*What the task requires:*
Please report every line of the listing below that has the word "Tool" in it.

*Material provided:*
*** Begin section ***
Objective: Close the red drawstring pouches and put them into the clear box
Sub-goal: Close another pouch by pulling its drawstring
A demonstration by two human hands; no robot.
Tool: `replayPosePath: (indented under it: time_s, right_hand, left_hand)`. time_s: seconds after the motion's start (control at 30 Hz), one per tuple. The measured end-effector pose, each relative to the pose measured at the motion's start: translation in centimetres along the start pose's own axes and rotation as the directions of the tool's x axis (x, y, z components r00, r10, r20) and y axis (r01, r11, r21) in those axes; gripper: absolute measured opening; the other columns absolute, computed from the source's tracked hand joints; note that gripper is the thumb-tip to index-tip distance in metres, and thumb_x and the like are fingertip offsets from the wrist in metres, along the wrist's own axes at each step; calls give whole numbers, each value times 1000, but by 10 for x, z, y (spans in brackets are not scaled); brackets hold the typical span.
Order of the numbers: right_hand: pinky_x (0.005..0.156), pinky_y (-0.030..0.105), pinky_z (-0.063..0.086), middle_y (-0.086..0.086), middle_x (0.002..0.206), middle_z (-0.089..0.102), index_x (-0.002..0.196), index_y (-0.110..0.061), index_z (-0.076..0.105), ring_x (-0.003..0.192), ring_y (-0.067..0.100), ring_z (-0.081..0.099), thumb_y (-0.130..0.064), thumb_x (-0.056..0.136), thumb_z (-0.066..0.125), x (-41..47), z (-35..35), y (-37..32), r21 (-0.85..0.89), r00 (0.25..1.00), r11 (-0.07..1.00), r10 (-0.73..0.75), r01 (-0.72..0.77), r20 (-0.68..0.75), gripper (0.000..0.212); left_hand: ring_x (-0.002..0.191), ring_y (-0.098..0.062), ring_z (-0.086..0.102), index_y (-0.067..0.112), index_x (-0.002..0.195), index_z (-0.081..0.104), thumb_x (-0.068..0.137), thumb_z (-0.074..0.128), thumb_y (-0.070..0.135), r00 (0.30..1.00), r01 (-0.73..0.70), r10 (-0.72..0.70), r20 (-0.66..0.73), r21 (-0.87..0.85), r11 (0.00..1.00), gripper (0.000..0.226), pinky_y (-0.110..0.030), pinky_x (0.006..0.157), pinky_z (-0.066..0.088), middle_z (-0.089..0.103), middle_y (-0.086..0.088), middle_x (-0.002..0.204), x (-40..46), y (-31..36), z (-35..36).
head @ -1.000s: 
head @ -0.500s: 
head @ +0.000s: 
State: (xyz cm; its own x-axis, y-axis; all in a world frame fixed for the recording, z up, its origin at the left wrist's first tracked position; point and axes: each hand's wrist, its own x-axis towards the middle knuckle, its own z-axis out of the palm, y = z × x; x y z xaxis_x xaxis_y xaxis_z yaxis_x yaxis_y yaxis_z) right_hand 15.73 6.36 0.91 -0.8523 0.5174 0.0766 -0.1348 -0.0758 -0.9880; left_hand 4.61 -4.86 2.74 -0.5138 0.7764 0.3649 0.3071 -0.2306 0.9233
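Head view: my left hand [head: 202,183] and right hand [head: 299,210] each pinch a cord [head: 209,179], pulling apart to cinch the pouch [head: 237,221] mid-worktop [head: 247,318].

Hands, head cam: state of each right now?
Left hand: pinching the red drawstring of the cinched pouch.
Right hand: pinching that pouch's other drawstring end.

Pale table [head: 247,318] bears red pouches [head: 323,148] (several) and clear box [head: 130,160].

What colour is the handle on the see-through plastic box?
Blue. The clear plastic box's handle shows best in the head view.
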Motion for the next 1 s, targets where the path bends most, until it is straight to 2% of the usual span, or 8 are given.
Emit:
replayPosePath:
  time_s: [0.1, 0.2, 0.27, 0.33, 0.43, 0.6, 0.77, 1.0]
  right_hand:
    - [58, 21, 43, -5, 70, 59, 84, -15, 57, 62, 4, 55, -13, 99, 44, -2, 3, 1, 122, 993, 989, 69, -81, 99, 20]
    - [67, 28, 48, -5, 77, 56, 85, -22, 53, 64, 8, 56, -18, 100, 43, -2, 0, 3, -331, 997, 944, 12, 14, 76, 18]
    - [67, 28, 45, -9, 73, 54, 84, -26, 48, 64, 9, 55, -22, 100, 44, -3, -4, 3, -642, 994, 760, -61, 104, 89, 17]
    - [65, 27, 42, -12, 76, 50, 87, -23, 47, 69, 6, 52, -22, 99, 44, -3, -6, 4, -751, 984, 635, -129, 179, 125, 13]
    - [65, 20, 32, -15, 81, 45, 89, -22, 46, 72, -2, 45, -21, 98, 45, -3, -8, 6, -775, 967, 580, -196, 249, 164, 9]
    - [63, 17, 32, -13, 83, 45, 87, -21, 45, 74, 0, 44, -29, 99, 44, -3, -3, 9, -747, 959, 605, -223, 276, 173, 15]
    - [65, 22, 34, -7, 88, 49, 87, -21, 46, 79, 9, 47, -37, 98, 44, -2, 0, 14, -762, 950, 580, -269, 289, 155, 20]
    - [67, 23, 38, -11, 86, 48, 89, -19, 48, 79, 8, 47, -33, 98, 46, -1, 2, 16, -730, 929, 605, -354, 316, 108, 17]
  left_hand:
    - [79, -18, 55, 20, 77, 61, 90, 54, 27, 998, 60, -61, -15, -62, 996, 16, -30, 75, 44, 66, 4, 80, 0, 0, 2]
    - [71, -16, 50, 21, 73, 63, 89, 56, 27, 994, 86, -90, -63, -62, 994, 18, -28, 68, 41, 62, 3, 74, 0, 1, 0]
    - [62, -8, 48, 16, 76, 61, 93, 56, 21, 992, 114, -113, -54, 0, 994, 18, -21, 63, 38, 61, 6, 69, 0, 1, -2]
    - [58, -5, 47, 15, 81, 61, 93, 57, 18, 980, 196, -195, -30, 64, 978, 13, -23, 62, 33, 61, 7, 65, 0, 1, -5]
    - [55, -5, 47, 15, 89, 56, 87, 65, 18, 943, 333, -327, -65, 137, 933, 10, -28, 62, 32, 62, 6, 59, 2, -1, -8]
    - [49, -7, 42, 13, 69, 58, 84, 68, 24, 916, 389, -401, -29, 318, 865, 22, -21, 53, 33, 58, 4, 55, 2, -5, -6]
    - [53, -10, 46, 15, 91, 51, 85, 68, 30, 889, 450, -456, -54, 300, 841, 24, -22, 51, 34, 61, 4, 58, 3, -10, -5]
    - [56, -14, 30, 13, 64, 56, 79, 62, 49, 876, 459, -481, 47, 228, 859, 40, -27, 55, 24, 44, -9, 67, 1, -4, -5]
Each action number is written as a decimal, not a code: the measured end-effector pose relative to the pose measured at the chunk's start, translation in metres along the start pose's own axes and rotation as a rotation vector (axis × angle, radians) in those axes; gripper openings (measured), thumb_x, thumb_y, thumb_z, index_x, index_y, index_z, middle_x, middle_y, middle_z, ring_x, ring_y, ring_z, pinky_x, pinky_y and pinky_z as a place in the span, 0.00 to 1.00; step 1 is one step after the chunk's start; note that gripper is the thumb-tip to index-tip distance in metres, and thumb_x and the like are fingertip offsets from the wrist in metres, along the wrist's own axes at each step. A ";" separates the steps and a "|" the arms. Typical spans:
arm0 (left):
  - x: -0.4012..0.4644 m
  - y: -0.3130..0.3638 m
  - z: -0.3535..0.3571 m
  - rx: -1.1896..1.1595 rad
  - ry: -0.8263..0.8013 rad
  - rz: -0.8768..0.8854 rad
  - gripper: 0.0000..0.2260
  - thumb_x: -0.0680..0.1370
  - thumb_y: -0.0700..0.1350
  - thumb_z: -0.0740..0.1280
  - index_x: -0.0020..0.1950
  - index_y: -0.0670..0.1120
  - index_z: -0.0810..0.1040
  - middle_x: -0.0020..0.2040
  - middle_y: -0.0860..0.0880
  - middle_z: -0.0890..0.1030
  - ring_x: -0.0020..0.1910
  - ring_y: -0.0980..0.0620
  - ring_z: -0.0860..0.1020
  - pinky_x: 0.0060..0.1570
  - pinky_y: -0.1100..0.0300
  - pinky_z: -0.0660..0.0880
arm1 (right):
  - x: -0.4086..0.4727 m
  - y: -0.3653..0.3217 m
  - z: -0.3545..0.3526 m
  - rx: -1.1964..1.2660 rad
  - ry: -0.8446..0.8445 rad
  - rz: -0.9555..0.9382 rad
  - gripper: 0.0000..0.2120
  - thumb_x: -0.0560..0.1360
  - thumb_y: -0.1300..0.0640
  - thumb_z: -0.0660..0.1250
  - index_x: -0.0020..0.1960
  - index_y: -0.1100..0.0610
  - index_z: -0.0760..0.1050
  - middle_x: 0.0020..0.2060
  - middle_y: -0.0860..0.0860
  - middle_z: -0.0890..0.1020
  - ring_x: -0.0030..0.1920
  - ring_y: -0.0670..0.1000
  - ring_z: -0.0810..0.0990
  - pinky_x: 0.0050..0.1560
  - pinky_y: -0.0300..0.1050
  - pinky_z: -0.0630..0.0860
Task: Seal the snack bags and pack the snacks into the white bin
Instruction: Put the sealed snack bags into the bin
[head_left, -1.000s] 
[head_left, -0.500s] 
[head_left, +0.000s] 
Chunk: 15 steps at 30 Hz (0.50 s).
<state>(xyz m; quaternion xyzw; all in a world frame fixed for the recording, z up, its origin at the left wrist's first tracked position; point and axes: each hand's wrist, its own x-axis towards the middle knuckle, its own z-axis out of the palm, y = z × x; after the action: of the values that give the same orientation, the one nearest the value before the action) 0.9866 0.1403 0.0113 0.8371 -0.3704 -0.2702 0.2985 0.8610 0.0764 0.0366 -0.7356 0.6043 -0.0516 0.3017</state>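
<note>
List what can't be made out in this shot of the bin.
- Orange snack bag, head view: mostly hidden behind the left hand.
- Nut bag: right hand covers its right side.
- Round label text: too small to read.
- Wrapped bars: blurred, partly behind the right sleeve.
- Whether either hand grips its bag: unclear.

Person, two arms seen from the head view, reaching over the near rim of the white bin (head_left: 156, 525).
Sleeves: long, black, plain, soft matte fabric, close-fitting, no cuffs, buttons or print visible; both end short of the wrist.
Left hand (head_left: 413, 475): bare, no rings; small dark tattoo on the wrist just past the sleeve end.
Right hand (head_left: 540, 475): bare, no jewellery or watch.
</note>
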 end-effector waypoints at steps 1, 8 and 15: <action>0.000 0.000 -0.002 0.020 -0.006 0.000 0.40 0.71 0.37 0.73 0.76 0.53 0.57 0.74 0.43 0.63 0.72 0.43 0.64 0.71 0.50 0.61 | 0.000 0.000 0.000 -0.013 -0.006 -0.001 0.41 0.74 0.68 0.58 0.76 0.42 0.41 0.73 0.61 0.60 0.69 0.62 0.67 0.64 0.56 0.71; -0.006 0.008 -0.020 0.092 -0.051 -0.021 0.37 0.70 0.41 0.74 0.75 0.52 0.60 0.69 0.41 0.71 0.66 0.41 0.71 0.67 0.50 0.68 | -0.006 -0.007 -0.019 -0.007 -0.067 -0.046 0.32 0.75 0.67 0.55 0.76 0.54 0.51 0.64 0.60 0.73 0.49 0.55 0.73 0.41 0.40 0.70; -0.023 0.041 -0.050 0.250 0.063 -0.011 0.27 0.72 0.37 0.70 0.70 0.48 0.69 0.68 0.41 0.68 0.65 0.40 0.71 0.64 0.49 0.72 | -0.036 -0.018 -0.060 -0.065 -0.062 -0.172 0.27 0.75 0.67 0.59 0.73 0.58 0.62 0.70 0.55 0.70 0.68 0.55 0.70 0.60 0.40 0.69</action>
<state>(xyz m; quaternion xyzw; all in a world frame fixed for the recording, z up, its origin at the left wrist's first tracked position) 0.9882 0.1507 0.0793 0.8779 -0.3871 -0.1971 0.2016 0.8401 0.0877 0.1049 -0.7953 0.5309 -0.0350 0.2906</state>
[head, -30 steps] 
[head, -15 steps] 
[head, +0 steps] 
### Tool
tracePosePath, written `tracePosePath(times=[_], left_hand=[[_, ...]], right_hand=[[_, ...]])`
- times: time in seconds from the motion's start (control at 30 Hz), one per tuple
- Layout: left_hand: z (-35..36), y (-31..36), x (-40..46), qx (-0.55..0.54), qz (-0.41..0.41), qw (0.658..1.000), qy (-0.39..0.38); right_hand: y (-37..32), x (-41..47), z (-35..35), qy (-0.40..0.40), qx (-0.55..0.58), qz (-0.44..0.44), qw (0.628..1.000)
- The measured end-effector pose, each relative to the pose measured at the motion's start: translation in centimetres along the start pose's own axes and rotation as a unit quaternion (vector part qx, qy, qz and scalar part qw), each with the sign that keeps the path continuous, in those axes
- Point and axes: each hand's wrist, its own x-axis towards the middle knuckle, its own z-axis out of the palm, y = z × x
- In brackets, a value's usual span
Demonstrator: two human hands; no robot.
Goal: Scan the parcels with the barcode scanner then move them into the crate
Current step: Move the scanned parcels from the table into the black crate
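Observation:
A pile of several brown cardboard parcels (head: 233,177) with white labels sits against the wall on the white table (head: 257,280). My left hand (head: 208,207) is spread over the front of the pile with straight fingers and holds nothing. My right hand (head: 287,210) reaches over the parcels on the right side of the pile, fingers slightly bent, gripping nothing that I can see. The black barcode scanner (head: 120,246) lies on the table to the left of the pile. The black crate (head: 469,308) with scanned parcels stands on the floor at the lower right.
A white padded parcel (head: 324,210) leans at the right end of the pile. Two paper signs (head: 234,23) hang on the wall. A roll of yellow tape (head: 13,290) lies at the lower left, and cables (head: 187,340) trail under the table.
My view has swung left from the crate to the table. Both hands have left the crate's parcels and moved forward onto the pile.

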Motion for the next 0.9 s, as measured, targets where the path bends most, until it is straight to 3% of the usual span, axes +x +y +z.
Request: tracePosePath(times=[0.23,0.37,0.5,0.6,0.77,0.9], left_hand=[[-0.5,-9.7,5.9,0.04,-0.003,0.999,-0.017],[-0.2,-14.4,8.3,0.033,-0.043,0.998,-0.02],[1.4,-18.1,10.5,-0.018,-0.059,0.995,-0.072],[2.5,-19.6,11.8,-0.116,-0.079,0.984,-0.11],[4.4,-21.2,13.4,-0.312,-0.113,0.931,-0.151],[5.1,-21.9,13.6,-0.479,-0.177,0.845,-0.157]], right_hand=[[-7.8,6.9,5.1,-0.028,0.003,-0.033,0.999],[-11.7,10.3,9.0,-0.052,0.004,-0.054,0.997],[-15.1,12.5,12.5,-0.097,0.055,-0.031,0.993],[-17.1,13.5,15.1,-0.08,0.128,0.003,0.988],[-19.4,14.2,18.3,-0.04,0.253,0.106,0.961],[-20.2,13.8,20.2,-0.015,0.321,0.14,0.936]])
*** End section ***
*Exercise solution:*
Tool: `replayPosePath: (indented under it: time_s, right_hand, left_hand)`. time_s: seconds after the motion's start (control at 30 Hz), one per tuple. The measured end-effector pose, each relative to the pose measured at the motion's start: translation in centimetres along the start pose's own axes and rotation as the directions of the tool's x axis (x, y, z components r00, r10, r20) and y axis (r01, r11, r21) in those axes; gripper: absolute measured opening; the other columns absolute, computed from the source's tracked hand joints; note that gripper is the thumb-tip to index-tip distance in metres, and thumb_x and the like are fingertip offsets from the wrist in metres, along the wrist's own axes at each step; calls give whole numbers, each value times 1000, but by 10 for x, z, y (spans in brackets are not scaled); brackets hold the typical span.
### Tool

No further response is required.